> [PROBLEM DESCRIPTION]
In the records below, find the line that contains "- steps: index" and the line that contains "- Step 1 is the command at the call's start". Set down exactly those lines and every line between them, and nothing more.

> [DATASET EXCERPTS]
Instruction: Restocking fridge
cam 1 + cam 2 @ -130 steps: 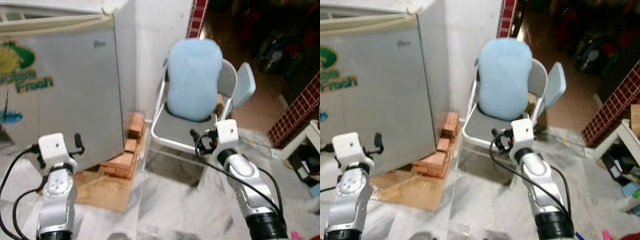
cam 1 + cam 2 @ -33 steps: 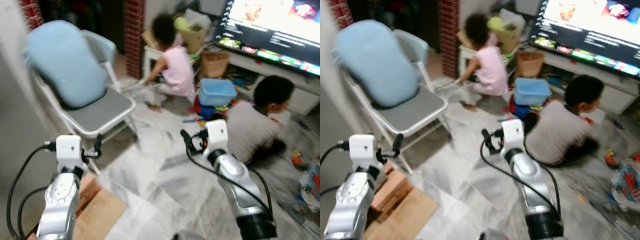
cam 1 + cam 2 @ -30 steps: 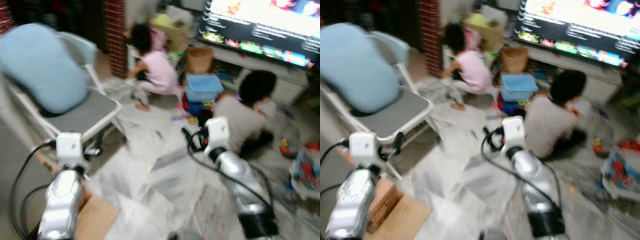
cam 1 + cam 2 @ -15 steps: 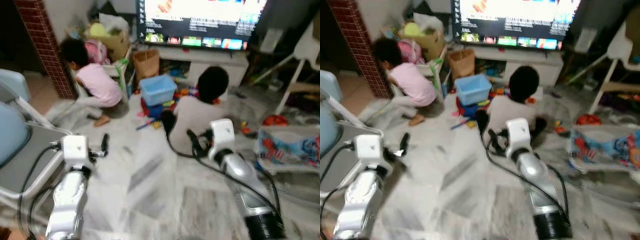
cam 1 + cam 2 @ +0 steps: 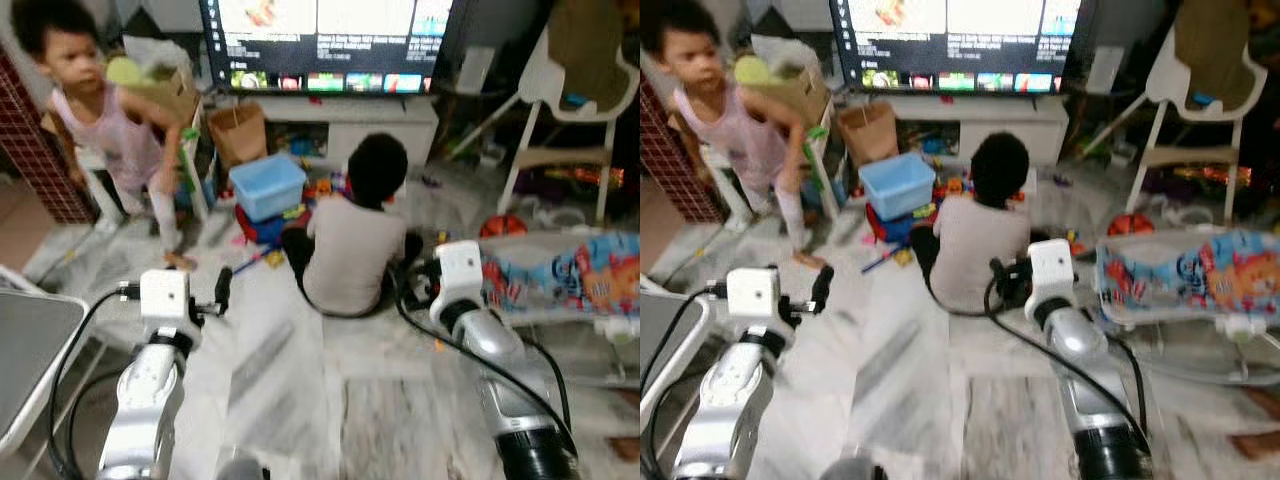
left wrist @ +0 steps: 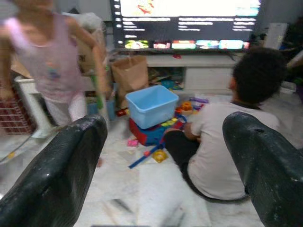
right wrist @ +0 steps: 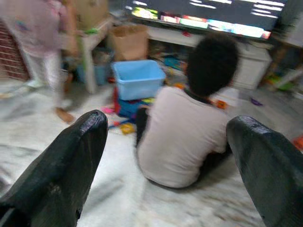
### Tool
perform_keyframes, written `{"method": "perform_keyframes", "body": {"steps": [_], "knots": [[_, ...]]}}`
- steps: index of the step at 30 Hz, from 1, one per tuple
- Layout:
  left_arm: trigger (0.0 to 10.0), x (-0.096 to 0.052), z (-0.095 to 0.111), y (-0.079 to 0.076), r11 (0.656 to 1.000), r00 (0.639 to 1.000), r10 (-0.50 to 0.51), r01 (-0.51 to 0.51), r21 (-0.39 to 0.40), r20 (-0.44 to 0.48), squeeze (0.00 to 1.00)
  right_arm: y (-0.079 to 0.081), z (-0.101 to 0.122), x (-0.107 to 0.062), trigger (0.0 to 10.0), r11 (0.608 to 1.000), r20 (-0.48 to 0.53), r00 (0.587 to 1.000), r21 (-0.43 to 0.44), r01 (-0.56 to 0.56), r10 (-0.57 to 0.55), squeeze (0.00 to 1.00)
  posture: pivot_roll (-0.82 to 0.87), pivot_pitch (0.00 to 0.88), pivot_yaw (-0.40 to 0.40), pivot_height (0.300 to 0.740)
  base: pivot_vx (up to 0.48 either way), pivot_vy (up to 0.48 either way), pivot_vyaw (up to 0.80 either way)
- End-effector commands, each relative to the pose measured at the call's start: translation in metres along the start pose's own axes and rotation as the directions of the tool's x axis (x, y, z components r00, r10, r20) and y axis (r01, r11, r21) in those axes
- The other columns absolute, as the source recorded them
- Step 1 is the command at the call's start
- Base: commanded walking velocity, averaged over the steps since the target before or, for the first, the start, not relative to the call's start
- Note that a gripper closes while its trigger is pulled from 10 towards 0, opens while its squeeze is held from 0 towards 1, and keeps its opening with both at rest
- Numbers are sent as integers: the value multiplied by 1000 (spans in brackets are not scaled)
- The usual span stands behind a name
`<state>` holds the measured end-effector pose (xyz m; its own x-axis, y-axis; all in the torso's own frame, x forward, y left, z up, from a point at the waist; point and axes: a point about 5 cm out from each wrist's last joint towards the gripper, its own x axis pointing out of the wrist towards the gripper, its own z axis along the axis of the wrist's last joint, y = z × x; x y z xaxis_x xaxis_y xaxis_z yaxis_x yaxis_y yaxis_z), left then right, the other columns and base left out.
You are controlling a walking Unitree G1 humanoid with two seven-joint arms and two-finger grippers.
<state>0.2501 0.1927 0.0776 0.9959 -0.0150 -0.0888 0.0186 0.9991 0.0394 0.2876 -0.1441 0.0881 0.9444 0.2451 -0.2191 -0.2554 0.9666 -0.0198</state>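
Fingers spread wide and empty on both: in the eye views we see left gripper [image 5: 222,290] and right gripper [image 5: 1006,281] raised over marble floor [image 5: 290,370]. No fridge here. A seated person [image 5: 352,245] faces the TV [image 5: 320,40]; another stands [image 5: 110,140] beside a blue bin [image 5: 267,185]. Left wrist view: fingers [image 6: 61,165] frame the bin. Right wrist view: fingers [image 7: 61,156] frame the seated person.
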Motion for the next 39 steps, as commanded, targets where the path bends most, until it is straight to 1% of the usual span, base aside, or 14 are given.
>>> {"method": "perform_keyframes", "body": {"steps": [1,9,15,23,30,35,39], "knots": [[10000,2,4,-2,1000,1000,-15,15,0,18,0,-6,6,-1,10000,1000,17,1000,-16,20,-20,0,23,0,-35,740,428,0,0],[10000,2,4,-2,1000,1000,-15,15,2,18,0,-10,6,-5,10000,999,17,999,-14,34,-34,0,19,0,-32,740,447,0,0],[10000,3,4,-1,1000,1000,-7,7,1,16,0,-11,4,-7,10000,999,7,999,-14,41,-41,0,20,0,-32,740,0,0,0],[10000,3,5,-1,1000,1000,-8,8,7,25,0,-11,5,-8,10000,999,5,999,-18,37,-37,0,22,0,-35,740,0,0,-695],[10000,2,4,-1,1000,1000,-5,5,7,23,0,-14,5,-15,10000,999,0,999,-19,42,-42,0,20,0,-38,740,0,-289,-63],[10000,2,4,1,1000,1000,3,-3,6,20,0,-21,1,-27,10000,997,-14,997,-15,81,-82,0,14,0,-37,740,247,-390,0],[10000,2,3,2,1000,1000,6,-6,5,14,0,-22,-1,-31,10000,995,-24,995,-4,99,-99,0,10,0,-34,740,251,-373,0]]}}
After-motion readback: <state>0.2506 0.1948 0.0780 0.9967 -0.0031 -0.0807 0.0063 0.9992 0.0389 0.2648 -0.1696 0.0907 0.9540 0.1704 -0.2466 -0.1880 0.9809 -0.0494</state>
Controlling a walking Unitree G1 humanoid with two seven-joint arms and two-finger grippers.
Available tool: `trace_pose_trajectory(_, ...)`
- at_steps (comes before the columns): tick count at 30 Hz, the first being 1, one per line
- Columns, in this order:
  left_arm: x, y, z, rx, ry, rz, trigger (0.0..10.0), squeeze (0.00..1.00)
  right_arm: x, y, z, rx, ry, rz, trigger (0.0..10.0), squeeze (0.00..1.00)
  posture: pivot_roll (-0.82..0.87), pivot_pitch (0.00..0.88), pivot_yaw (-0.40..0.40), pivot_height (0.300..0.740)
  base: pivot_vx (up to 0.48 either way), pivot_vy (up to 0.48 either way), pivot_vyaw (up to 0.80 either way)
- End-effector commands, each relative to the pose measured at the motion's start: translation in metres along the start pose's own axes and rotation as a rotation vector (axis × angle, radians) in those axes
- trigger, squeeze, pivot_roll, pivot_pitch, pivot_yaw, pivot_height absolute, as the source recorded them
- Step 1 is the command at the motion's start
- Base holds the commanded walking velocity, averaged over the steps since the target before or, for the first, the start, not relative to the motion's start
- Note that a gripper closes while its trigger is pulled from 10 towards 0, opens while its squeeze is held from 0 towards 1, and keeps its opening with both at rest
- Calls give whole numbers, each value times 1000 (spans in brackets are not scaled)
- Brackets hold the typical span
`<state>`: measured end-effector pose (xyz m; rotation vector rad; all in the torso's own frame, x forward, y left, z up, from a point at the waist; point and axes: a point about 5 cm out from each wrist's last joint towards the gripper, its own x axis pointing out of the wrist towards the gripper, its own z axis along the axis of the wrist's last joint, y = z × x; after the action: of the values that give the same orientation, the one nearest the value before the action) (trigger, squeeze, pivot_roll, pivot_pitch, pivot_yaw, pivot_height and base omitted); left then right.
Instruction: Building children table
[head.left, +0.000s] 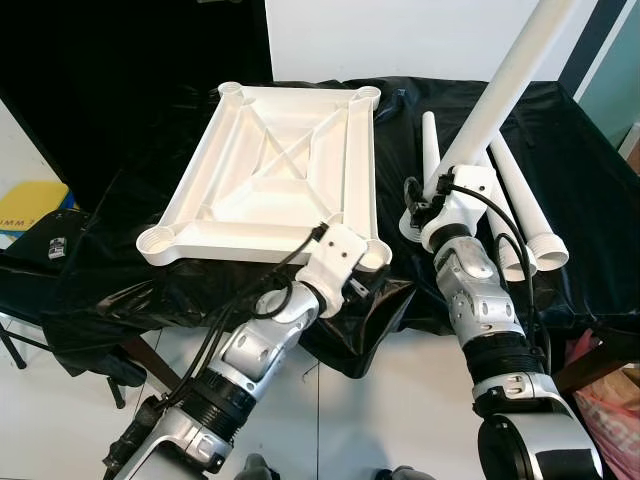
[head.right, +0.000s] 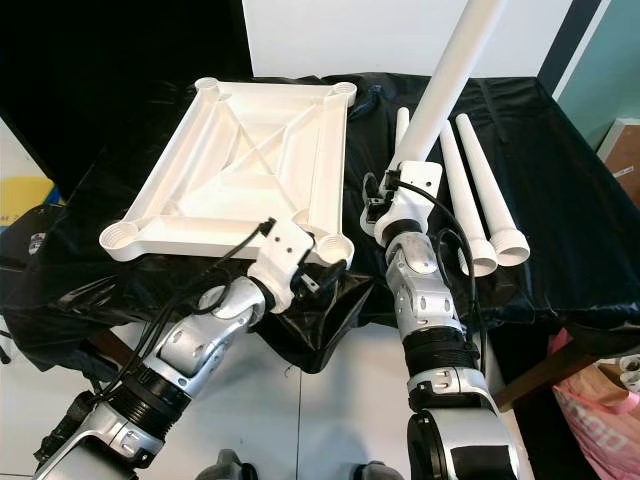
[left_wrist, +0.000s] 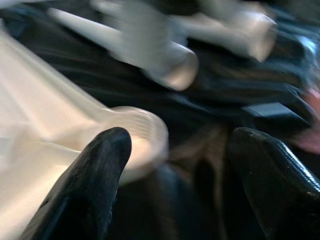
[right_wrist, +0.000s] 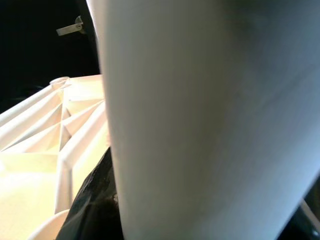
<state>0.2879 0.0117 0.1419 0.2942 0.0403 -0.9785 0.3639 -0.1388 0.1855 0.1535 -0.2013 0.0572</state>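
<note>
Black-draped table with upturned white tabletop at left, spare legs lying at right. Left gripper spread beside near corner socket; right gripper clamped on raised leg. Best to steady tabletop, line leg upright over socket, then press in.

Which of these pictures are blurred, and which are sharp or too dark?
Left wrist view: motion-blurred; the tabletop and table legs smear, though the black fingers stay fairly crisp. Right wrist view: the held leg is very close and soft. Both eye views: sharp, evenly lit, black cloth very dark.
</note>
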Motion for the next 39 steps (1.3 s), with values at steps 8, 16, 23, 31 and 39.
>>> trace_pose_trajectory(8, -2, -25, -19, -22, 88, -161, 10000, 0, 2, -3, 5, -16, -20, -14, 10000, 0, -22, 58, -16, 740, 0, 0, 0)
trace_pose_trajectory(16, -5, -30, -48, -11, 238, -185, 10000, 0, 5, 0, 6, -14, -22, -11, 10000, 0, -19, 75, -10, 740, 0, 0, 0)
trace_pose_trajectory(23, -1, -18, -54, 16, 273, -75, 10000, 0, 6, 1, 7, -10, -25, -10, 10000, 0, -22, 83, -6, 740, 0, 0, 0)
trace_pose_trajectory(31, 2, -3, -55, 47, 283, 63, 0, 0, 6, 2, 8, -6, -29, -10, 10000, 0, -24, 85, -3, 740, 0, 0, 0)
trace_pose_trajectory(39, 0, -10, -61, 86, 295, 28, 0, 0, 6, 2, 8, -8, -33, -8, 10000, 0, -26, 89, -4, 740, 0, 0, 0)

> [RESPONSE BOX]
- steps: index of the step at 30 Hz, from 1, one per tuple
- Layout:
  left_arm: trigger (0.0 to 10.0), x (-0.096 to 0.052), z (-0.095 to 0.111), y (-0.079 to 0.076), r11 (0.656 to 1.000), r00 (0.639 to 1.000), r10 (-0.50 to 0.51), r01 (-0.51 to 0.51), r21 (-0.39 to 0.40), r20 (-0.44 to 0.48), squeeze (0.00 to 1.00)
  right_arm: y (-0.079 to 0.081), z (-0.101 to 0.122), x (-0.107 to 0.062), trigger (0.0 to 10.0), r11 (0.608 to 1.000), r20 (-0.48 to 0.53), r00 (0.587 to 1.000), r21 (-0.43 to 0.44), r01 (-0.56 to 0.56), r10 (-0.57 to 0.55), squeeze (0.00 to 1.00)
  posture: pivot_roll (-0.82 to 0.87), pivot_pitch (0.00 to 0.88), pivot_yaw (-0.40 to 0.40), pivot_height (0.300 to 0.740)
  base: pivot_vx (up to 0.48 either way), pivot_vy (up to 0.48 either way), pivot_vyaw (up to 0.80 either way)
- End-effector commands, each relative to the pose measured at the call's start: translation in metres along the start pose's own axes and rotation as the directions of the tool's x axis (x, y, z components r00, r10, r20) and y axis (r01, r11, r21) in those axes
- The other columns absolute, as the source recorded them
- Step 1 is the command at the call's start

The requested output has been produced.